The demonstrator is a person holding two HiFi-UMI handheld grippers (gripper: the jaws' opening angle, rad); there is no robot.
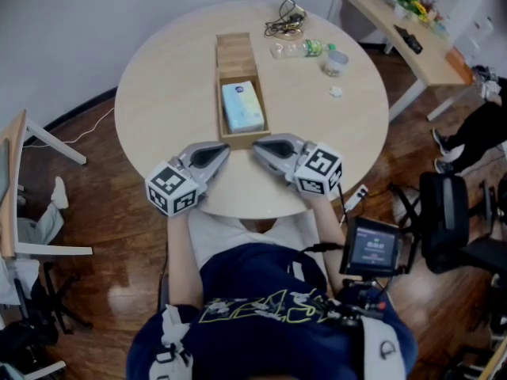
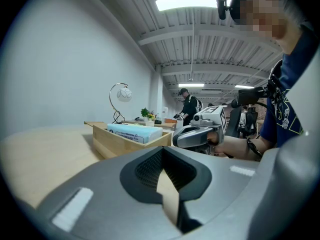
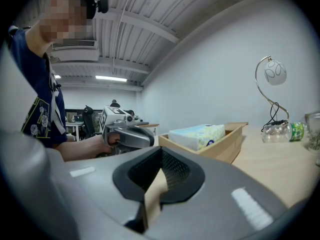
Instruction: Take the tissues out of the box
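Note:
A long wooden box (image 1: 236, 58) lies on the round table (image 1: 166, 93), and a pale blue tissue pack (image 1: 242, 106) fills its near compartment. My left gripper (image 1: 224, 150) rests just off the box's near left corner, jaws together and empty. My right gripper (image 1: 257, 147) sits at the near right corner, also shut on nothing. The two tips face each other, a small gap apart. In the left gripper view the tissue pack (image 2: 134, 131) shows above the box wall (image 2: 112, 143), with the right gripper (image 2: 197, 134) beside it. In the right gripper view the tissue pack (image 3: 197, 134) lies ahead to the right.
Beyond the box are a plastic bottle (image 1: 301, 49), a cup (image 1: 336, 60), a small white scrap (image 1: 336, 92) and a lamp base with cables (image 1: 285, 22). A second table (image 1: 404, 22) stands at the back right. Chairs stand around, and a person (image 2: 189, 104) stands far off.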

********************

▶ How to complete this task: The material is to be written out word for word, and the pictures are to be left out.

▶ Completed task:
The demonstrator is a person holding two HiFi-UMI handheld grippers (gripper: the jaws' opening angle, rad); there is no robot.
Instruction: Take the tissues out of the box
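Note:
A long wooden box (image 1: 236, 58) lies on the round table (image 1: 166, 93), and a pale blue tissue pack (image 1: 242, 106) fills its near compartment. My left gripper (image 1: 224, 150) rests just off the box's near left corner, jaws together and empty. My right gripper (image 1: 257, 147) sits at the near right corner, also shut on nothing. The two tips face each other, a small gap apart. In the left gripper view the tissue pack (image 2: 134, 131) shows above the box wall (image 2: 112, 143), with the right gripper (image 2: 197, 134) beside it. In the right gripper view the tissue pack (image 3: 197, 134) lies ahead to the right.
Beyond the box are a plastic bottle (image 1: 301, 49), a cup (image 1: 336, 60), a small white scrap (image 1: 336, 92) and a lamp base with cables (image 1: 285, 22). A second table (image 1: 404, 22) stands at the back right. Chairs stand around, and a person (image 2: 189, 104) stands far off.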

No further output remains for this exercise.